» **Assigned task**
Your answer should be one number: the count of lines below that contain "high".

# # # #

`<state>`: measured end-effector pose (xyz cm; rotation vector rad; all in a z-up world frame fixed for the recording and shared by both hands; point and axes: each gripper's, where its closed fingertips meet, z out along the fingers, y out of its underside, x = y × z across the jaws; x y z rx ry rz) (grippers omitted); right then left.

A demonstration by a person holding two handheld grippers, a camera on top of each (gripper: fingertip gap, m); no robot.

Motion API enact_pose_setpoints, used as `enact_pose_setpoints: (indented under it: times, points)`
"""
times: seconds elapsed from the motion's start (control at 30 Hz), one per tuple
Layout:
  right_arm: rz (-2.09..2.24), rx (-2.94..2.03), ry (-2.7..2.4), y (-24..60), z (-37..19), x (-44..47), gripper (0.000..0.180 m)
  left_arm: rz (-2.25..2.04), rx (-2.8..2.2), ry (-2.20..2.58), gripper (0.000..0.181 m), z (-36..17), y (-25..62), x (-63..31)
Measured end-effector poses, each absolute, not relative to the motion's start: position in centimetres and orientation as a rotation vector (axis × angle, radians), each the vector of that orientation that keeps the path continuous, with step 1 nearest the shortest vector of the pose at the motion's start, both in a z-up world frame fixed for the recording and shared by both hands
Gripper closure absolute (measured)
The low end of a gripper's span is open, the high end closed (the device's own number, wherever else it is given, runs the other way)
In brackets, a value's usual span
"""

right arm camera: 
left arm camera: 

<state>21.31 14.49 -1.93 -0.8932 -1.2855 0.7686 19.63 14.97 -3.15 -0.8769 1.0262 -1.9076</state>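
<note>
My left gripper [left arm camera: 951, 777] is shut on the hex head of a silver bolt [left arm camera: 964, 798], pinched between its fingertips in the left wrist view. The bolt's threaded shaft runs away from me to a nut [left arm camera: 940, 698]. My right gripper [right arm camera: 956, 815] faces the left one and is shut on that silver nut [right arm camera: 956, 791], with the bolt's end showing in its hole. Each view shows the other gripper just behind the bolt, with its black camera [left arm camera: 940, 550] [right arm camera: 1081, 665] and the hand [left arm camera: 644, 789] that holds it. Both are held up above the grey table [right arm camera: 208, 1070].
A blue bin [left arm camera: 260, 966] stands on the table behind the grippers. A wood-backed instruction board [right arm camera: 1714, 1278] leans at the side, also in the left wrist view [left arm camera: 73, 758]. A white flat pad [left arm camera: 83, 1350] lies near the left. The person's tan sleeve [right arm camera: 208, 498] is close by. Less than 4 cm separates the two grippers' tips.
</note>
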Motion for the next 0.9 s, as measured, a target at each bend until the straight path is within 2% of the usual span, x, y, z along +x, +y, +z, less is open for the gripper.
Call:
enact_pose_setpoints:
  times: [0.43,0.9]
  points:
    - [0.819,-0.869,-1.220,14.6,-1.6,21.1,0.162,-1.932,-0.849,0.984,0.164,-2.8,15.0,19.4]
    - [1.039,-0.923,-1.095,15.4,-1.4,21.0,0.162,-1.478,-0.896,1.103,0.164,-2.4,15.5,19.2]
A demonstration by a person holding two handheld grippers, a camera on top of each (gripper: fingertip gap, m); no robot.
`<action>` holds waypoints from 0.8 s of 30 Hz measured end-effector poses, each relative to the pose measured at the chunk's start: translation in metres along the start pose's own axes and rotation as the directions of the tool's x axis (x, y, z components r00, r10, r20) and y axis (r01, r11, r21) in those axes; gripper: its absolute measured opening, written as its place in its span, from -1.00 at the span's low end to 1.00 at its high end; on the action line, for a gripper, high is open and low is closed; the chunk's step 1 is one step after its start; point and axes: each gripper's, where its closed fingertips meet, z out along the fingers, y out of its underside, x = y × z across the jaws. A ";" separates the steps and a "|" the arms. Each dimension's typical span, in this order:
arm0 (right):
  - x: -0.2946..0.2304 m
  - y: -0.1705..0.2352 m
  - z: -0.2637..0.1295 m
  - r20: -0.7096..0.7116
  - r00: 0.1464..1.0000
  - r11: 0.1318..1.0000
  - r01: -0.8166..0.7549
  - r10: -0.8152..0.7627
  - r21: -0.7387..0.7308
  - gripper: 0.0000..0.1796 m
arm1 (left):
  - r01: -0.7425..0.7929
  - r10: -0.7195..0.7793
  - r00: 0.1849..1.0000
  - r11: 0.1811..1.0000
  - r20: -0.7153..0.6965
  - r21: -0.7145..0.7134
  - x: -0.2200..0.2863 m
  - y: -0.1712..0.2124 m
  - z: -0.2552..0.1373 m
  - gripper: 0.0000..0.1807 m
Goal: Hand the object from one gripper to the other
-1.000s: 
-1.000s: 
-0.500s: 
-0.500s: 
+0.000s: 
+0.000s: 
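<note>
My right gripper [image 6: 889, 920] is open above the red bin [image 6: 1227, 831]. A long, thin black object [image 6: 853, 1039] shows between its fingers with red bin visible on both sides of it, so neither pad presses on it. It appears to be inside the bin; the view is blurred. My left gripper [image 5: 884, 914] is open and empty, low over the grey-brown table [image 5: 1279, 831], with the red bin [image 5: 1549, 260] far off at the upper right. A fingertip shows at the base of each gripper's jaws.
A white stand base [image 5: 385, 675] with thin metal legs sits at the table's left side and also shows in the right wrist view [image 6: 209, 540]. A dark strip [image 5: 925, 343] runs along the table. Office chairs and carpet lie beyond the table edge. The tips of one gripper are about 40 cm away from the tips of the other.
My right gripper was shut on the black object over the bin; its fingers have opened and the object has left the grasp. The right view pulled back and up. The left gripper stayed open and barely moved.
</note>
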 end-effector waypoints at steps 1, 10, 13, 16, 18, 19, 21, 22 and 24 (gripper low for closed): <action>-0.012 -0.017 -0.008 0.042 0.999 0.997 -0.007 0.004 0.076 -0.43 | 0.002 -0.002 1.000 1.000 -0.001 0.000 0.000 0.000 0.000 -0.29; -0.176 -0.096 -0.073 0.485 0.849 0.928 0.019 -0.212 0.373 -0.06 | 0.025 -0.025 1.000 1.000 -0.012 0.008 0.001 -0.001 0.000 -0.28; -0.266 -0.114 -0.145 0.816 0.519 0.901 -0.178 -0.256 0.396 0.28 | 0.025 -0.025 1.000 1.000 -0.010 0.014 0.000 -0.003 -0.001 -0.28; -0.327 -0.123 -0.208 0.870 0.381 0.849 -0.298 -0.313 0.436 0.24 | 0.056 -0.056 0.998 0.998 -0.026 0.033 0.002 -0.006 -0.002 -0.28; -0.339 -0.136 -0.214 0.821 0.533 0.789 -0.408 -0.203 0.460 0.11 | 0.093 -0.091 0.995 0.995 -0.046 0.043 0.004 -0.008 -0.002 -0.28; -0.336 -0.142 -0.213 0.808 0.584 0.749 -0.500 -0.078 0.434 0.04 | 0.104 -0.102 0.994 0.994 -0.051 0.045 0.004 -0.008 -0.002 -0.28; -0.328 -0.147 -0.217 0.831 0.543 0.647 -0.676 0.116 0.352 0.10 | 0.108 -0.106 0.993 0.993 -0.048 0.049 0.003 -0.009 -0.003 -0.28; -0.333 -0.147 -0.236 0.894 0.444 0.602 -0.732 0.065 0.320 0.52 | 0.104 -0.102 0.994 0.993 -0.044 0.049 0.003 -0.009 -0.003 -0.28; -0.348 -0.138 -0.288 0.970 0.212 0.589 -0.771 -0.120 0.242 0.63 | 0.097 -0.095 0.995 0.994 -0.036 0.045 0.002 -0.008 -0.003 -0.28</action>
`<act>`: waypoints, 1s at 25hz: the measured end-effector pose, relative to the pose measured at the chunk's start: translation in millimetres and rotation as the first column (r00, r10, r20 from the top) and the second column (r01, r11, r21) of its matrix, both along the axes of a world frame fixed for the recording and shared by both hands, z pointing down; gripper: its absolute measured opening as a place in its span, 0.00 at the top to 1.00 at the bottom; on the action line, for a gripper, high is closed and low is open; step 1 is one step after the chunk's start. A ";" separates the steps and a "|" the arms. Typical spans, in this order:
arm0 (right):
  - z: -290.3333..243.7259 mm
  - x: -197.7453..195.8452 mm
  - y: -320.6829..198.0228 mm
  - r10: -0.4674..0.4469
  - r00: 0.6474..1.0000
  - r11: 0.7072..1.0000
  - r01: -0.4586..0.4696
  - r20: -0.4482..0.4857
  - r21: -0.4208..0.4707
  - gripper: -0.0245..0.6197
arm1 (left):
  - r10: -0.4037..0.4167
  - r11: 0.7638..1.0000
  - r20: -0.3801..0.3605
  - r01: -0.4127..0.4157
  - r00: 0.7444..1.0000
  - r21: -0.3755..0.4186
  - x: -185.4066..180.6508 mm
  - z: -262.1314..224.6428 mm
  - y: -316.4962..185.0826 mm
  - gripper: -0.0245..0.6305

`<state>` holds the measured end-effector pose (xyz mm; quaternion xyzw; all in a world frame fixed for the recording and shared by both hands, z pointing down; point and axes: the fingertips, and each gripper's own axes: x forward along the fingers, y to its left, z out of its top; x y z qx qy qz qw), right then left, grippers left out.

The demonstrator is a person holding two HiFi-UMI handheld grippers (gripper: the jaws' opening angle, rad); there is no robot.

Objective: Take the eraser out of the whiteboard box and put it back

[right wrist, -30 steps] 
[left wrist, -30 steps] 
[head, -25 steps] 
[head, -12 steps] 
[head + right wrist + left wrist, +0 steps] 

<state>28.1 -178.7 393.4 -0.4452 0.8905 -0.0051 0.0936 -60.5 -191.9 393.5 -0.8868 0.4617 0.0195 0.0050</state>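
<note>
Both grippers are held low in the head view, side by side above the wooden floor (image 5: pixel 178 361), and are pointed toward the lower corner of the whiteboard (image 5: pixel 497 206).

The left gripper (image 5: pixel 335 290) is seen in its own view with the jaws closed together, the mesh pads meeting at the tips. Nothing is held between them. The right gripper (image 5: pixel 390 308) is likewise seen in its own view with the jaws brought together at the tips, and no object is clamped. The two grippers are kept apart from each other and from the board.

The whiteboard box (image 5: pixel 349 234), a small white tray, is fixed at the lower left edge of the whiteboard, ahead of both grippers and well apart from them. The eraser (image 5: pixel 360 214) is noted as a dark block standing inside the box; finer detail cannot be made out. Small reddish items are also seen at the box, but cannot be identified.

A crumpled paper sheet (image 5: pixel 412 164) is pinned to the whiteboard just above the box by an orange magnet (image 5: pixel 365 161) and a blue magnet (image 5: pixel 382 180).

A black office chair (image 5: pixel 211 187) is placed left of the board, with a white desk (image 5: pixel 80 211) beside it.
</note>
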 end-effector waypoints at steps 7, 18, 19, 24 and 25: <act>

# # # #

» **Expected output**
3